Zero-Shot Prompting
Clone this notebook to create this run in your Galileo cluster: https://colab.research.google.com/drive/1LfFEe8MlZuKU_a41z8SEH0to4OOfrWnO
In this example, we will demonstrate how to integrate a topic detection model into a Galileo run through a Galileo CustomMetric.
Setup: Install Library and Set Up Variables
We will use promptquality
, the Python client to interact with Galileo’s GenAI Studio: Evaluate.

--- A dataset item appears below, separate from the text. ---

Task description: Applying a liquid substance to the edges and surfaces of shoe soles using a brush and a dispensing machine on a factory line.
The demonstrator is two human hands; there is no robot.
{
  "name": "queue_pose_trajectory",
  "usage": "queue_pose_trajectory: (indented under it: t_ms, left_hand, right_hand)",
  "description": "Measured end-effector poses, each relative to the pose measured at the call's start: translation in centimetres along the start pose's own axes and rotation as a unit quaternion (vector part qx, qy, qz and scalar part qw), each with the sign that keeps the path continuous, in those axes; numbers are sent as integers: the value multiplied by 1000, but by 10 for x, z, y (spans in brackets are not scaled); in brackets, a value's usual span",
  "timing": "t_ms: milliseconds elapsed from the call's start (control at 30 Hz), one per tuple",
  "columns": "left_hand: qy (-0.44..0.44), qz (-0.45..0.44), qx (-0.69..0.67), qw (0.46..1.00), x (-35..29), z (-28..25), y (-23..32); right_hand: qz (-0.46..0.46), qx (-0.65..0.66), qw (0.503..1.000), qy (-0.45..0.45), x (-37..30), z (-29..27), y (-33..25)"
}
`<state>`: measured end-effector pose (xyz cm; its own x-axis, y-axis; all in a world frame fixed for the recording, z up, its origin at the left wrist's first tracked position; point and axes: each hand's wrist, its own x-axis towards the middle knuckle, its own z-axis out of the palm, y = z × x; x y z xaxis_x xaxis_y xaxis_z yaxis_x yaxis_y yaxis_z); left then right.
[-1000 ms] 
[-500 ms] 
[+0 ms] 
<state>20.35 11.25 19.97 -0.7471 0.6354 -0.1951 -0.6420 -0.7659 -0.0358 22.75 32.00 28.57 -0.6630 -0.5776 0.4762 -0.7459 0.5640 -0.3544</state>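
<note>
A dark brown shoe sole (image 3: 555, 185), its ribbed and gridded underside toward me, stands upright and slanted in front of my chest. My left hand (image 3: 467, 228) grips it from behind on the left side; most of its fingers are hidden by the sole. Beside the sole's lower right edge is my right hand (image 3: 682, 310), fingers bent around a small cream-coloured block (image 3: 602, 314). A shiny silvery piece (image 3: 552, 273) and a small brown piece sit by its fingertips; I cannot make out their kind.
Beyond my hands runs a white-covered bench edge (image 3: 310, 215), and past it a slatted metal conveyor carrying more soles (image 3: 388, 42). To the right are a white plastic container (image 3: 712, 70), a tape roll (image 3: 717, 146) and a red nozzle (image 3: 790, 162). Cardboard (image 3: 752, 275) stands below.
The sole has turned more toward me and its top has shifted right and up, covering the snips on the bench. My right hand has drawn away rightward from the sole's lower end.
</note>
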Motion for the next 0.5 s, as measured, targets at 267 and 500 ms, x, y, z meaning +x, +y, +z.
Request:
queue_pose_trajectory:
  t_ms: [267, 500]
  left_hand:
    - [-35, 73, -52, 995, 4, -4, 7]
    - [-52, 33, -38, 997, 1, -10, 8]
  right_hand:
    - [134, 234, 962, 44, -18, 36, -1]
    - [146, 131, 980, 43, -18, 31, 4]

! pip install promptquality
Next, we will set our Galileo cluster url, API key, and project name in order to define where we want to log our results.
import os
import promptquality as pq
from google.colab import userdata
### Set variables and env variables ###
os.environ['GALILEO_API_KEY'] = GALILEO_API_KEY = userdata.get('GALILEO_API_KEY_DEMO')
os.environ['GALILEO_CONSOLE_URL'] = GALILEO_CONSOLE_URL = 'https://console.demo.rungalileo.io/'
GALILEO_PROJECT_NAME = 'hotpotqa_topicdetection'
# 🔭🌕 Logging in to the console
config = pq.login(os.environ['GALILEO_CONSOLE_URL'])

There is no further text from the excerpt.